WHAT YOU NEED TO DO. Go through the entries below. Copy each line in which "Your" appears.

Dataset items
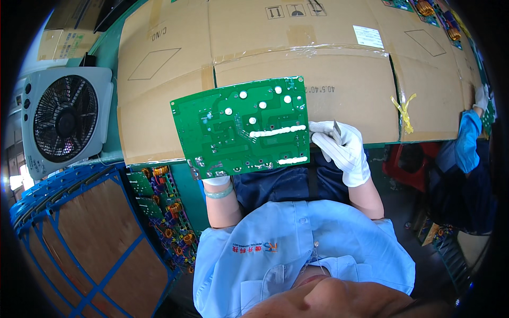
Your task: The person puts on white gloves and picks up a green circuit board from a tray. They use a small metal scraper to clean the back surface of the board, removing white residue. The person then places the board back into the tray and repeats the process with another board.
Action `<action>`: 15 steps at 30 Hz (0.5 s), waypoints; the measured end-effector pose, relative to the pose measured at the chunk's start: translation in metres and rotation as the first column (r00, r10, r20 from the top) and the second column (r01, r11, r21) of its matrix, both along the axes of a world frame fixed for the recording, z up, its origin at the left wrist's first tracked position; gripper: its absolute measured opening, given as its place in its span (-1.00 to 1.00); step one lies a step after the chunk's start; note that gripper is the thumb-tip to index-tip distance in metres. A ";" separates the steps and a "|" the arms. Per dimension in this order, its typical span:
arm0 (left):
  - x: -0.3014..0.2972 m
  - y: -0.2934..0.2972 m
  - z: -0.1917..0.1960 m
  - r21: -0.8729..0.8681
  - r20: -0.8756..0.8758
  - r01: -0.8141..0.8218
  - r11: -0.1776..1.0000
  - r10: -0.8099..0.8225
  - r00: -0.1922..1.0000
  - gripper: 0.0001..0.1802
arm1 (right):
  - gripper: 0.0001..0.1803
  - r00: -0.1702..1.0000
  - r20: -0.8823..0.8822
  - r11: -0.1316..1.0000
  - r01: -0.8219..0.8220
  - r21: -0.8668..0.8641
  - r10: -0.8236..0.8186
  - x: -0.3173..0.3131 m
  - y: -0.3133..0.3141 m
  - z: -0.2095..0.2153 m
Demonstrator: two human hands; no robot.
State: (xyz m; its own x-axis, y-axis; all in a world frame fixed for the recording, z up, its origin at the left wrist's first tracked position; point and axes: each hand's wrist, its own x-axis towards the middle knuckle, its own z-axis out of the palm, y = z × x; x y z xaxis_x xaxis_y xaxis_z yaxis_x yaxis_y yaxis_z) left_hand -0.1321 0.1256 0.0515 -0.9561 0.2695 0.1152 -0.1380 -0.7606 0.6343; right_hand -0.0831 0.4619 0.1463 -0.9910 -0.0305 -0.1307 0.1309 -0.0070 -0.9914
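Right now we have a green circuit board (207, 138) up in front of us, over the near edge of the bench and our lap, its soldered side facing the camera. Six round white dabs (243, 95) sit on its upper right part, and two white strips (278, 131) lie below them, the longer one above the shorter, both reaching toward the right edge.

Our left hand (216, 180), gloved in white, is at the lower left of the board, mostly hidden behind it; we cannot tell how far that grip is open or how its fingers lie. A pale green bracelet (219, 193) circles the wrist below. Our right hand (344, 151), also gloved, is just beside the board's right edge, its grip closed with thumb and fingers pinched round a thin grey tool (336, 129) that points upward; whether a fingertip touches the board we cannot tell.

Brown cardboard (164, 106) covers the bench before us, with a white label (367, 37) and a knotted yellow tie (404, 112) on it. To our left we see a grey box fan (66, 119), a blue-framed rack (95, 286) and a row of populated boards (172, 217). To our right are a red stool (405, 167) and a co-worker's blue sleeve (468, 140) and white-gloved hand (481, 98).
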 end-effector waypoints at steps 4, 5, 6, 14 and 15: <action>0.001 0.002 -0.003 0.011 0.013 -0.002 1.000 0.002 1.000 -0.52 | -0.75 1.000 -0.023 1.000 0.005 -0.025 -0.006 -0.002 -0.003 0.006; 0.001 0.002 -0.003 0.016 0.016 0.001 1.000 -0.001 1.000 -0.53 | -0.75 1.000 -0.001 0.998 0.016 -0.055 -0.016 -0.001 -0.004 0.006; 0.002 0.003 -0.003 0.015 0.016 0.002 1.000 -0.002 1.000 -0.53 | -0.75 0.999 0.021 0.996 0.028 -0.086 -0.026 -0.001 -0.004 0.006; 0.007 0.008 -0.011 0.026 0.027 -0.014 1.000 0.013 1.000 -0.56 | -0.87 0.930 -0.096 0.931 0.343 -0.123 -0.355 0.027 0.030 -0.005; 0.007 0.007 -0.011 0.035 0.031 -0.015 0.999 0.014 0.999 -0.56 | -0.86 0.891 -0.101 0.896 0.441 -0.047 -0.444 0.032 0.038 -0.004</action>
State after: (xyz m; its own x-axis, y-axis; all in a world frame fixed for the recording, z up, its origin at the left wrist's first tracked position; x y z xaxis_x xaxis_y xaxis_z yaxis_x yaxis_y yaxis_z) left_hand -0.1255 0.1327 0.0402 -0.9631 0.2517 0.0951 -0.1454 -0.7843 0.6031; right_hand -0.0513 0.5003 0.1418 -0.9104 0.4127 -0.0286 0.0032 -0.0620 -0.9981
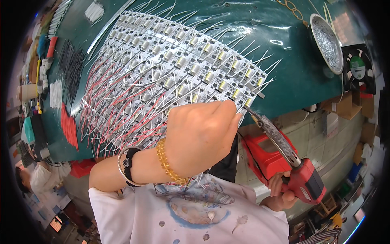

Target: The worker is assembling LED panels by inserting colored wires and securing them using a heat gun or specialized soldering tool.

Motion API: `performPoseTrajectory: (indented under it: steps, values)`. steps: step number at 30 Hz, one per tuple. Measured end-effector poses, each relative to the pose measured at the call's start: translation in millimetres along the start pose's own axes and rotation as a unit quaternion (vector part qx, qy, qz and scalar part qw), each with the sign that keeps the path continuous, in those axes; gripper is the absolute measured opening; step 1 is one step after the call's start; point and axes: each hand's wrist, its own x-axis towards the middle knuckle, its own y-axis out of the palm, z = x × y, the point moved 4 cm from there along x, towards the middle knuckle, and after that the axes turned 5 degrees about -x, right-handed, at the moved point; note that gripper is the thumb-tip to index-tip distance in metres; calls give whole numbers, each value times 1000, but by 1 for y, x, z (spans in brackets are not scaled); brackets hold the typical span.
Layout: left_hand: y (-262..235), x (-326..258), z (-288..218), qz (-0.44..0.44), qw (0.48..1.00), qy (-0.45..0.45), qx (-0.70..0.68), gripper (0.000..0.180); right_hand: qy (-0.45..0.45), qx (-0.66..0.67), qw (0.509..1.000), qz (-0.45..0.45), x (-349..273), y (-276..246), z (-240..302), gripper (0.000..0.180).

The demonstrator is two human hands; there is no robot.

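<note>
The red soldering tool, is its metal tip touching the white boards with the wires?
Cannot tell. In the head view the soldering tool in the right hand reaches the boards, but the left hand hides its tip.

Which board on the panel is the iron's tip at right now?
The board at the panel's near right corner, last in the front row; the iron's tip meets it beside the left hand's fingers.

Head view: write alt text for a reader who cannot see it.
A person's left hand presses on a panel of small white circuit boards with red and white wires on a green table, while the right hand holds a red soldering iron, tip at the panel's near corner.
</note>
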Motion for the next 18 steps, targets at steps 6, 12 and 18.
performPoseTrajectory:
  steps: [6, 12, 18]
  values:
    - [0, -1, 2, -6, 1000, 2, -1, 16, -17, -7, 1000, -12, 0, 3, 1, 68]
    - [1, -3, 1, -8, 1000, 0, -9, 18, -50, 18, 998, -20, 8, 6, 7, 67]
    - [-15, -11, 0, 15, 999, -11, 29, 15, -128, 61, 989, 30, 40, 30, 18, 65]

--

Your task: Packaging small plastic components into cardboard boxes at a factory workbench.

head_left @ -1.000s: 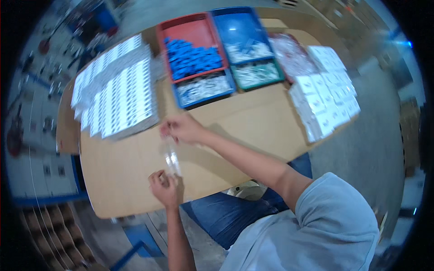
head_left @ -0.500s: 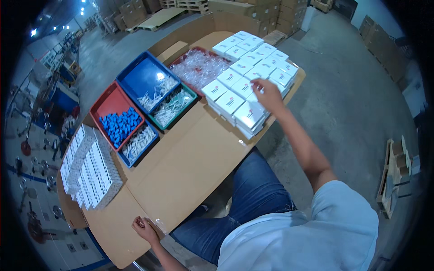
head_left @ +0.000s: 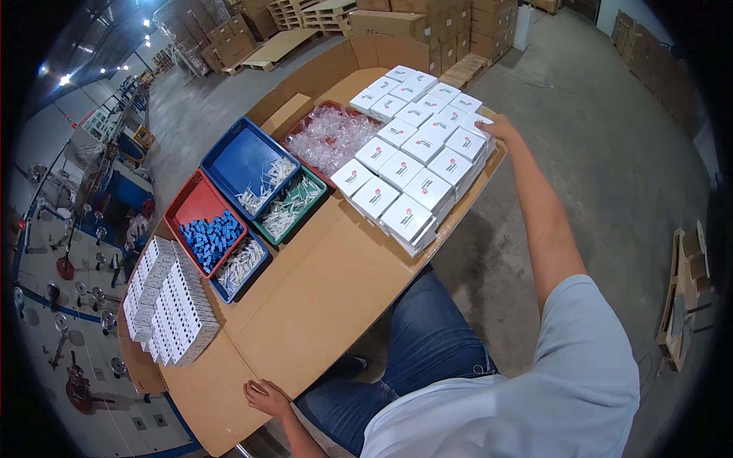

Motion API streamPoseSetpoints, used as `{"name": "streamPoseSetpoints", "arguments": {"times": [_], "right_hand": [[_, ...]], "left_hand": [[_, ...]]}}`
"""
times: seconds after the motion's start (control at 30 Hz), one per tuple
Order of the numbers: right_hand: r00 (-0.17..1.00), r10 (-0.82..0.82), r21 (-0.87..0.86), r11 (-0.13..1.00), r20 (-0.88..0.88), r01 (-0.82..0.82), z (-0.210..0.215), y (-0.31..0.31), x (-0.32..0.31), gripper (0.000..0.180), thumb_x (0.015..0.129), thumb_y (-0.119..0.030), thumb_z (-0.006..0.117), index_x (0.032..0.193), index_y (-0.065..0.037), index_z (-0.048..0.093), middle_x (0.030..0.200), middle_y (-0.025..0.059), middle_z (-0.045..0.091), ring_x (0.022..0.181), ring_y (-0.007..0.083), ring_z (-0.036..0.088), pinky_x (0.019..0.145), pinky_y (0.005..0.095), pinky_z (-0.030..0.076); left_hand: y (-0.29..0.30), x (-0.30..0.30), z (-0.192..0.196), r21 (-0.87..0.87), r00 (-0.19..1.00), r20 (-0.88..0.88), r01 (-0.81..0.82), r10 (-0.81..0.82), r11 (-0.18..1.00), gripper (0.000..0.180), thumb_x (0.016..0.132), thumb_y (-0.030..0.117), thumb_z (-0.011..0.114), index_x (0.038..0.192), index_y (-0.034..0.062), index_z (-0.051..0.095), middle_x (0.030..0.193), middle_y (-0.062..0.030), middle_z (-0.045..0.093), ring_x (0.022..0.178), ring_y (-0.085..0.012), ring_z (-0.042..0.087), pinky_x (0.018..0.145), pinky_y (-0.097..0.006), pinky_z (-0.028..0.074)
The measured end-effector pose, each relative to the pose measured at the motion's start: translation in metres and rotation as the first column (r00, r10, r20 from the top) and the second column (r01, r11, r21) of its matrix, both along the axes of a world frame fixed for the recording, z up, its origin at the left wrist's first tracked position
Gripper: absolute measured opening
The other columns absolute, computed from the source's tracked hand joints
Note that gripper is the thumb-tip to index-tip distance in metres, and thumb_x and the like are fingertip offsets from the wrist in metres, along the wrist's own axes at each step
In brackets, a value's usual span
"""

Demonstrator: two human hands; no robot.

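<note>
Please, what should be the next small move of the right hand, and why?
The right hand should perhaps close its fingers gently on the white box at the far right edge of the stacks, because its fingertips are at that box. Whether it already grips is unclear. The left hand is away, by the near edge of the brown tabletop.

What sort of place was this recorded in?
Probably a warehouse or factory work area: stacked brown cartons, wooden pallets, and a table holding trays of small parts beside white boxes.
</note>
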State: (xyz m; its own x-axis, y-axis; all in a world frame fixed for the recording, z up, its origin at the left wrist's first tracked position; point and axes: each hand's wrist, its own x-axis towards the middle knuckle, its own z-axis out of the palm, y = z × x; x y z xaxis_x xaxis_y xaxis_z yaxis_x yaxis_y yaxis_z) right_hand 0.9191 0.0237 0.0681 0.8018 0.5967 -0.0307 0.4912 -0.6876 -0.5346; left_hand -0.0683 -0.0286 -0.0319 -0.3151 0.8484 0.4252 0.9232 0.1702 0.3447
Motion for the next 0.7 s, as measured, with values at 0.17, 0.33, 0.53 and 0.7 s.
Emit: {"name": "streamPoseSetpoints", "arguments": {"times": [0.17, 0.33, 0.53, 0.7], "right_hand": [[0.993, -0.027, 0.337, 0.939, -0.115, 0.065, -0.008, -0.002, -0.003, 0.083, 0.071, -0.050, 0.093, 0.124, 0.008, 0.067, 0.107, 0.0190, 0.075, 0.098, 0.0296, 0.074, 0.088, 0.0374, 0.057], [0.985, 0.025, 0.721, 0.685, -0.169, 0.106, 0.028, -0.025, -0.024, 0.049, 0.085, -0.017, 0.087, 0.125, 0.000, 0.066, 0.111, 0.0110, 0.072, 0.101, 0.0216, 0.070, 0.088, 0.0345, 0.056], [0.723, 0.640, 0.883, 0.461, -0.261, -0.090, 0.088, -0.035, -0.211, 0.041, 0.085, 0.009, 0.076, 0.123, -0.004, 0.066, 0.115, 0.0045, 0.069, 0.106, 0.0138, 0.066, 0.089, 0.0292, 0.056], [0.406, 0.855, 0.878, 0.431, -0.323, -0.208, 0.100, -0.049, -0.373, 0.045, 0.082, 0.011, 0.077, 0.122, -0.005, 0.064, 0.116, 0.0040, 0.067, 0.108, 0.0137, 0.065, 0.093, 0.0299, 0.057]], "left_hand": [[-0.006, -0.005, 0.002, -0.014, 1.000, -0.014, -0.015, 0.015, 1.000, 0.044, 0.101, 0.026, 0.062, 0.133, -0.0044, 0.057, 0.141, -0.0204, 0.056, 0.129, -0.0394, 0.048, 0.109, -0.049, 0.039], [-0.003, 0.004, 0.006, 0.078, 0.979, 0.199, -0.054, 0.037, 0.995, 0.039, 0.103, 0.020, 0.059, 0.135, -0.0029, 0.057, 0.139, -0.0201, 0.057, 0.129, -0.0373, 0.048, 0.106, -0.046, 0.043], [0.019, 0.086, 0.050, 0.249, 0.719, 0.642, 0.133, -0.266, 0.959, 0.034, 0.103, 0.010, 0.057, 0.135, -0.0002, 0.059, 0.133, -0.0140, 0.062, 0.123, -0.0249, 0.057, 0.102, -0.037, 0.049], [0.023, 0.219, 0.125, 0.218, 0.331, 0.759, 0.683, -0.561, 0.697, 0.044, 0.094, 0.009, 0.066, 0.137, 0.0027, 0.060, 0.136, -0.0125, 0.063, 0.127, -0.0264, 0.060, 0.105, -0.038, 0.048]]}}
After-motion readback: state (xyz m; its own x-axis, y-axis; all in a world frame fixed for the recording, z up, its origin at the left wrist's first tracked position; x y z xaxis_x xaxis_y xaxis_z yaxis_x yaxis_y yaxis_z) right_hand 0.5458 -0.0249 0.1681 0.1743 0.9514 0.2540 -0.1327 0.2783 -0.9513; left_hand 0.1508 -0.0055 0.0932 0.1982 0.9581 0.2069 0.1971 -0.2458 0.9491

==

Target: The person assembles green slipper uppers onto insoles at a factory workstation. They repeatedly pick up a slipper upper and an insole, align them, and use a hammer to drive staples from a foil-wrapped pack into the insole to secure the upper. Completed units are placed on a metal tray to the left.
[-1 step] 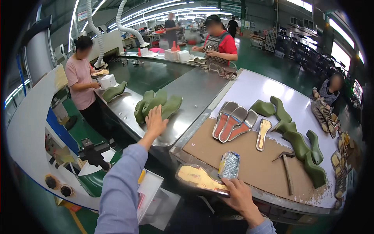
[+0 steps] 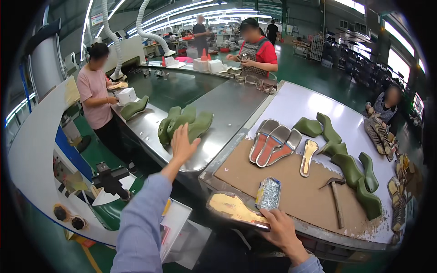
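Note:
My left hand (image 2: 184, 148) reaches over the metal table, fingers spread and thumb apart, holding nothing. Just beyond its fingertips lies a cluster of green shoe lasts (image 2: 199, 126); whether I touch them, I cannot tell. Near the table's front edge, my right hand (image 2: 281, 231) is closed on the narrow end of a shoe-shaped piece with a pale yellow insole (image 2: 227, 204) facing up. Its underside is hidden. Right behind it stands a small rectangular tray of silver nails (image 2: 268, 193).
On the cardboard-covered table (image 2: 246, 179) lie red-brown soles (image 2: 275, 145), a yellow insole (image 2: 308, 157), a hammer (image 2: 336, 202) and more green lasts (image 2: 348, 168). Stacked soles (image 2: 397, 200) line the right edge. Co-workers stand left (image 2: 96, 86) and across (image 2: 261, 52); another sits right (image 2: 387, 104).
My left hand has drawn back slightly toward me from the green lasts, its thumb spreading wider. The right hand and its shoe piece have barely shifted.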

OUTPUT BELOW.
Your task: The person puts on white gloves and picks up a green circuit board from a tray. They use a small metal scraper to clean the back surface of the board, removing white residue. The person then places the board back into the tray and repeats the process with another board.
Your task: Packaging small plastic components into cardboard boxes at a factory workbench.

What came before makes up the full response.